¿Quién hubiese imaginado, querida ciudad, que el género epistolar suscitaría tanto interés en estos tiempos tan feisbuqueros, tan poco fundamentales? Claro que toda historia, como apuntaría el tío Cortázar, es interesante por la manera en que se enmarca. Y en este caso la trama se desparrama a partir de una carta filtrada que habría debido ser leída únicamente por su destinatario. Y el silencio del Rey. Cierto, cierto. En el medio quedan 1) la negativa tajante del gobierno español y 2) todos a los que no iba dirigida la carta pero sí que respondieron, sintiéndose claramente aludidos.
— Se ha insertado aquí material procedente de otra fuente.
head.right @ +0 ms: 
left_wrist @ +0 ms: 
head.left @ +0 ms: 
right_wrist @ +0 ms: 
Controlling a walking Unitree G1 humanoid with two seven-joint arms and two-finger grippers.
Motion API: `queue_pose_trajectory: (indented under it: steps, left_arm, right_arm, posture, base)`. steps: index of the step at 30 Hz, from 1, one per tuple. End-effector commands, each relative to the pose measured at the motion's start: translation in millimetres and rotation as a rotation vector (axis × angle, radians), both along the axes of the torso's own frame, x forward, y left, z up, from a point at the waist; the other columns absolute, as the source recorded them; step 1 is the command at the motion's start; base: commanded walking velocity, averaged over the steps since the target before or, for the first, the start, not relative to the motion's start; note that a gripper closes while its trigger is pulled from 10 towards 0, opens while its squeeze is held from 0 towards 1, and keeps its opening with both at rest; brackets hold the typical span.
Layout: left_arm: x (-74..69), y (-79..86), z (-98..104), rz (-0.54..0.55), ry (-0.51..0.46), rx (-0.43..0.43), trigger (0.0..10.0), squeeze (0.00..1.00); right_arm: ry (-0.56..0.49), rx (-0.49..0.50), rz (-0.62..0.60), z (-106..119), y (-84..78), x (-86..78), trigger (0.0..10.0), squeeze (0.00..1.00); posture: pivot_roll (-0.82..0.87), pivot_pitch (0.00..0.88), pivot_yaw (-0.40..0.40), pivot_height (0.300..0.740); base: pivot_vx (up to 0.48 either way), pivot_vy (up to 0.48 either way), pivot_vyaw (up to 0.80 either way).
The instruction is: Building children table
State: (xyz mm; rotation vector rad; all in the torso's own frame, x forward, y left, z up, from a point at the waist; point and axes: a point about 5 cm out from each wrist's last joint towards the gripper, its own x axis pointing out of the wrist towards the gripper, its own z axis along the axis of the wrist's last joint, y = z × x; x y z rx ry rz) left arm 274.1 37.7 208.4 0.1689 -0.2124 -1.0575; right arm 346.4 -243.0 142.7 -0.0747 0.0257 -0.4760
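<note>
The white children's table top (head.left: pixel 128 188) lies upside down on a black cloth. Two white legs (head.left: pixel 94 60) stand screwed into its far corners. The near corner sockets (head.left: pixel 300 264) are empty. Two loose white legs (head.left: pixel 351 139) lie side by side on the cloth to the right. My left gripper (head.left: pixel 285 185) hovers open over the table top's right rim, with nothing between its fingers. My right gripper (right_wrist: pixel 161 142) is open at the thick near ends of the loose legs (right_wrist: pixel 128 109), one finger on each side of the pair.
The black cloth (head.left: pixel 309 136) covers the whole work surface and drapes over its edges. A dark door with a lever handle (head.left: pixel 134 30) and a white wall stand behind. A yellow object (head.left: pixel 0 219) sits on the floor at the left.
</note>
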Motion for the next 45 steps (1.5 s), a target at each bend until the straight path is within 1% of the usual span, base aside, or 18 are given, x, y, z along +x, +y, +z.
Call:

Desde los que mandaron decirle a la corona que mil perdones por todo aquello del perdón, y qué vergüenza, usted no se fije, antes bien nos hicieron un favor hace unos quinientos abriles. Hasta los que, entrados en gastos, reclamaron la devolución del tocado de plumas de Moctezuma y la anulación del penal en el que nos echaron del mundial. El Rey se toma su tiempo, y en el entretanto ya contestaron Marichuy, Pérez-Reverte y hasta Vargas Llosa. Ya quisieran mis tuits tener la atención de la dichosa carta.
Pero no perdamos el foco divagando en cuándo está bien exigir perdones y en qué ocasión se dice pedir y en qué otra ofrecer. El asunto que nos ocupa, permíteme hacer un primer saque, es encontrar el balance entre los símbolos y la acción pública. Contiendas electorales como la más reciente dejan claro que hay batallas que se ganan con símbolos, imágenes potentes que empaticen con el hartazgo y asomen esperanza. El actual presidente fue puliendo con el paso de los años la habilidad para jugar en el terreno de lo simbólico. No hay mejor manera de hacerse de simpatizantes que hacer evidente la división entre el bien y el mal, lo corrupto y lo impoluto, el despilfarro y la mesura, los poderosos y los desprotegidos. Eso funciona muy bien en campaña.
Cuando se gobierna, el juego es distinto, si bien los símbolos siguen jugando un papel importante. Lo difícil es, justamente, encontrar el balance entre el terreno del discurso, de la metáfora y los enemigos acérrimos, y el terreno de lo concreto, de la operación cotidiana, la dinámica de la gobernanza. Ahí radica, pienso yo, parte del problema de este incipiente gobierno federal. Sigue más preocupado en generar y fortalecer esos símbolos que entusiasman simpatizantes que en gobernar para simpatizantes y opositores. Caer en la trampa de permanecer en campaña es comprensible. Resulta más gratificante y sencillo señalar la injusticia como producto del egoísmo de una mafia de políticos, empresarios y científicos malignos que hacer lo que uno debería esperar con sensatez de un gobierno: hacer que las burocracias operen con eficiencia y equidad. Claro que suena harto menos glamoroso arreglar los andamios tan debilitados del servicio civil de carrera que asegurar que la corrupción se va a terminar porque un documento moral se los va a impedir. Es menos complicado hablar de reconciliación en el terreno de lo simbólico que en la gobernanza misma de la seguridad nacional. Hasta los periódicos y sus plumas se lanzan curiosos a seguir el drama de la carta al Rey de España dejando cualesquiera otros temas regados. Asuntos menos entretenidos pero acaso más urgentes, más concretos.
La noche en que ganó la elección, en tu Zócalo abarrotado, querida ciudad, el actual presidente prometió no mentir, no robar y no traicionar al pueblo de México. Tal vez su largo camino a la presidencia generó cierta inercia que lo empuja a no traicionar a ese personaje tan cómodo en la contienda, tan curtido para las campañas. Sentarse a comandar las organizaciones gubernamentales puede no sonar tan heroico. Requiere mucha cabeza y tiempo para lograr esos resultados que, en el papel, pudieran resultar aburridos, pero que en la realidad significarían comenzar a dar solución a los grandes problemas del país. Poner en un segundo término lo simbólico, sin tirarlo por la borda, traicionaría tal vez a ese personaje de campaña que arrasó en la contienda, pero asomaría a lo que tantos en esa plancha del Zócalo y en un montón de lugares más quisiéramos ver: un jefe de Estado que sabe que los símbolos sirven para fijar la dirección pero que el camino se tiene que andar en lo concreto, en olvidarse de complacer a todo mundo, en confiar en que se pueden diseñar instituciones que, justamente, lleguen a esa victoria simbólica en un futuro no tan lejano. La carta, por muy buena historia que parezca, es lo de menos.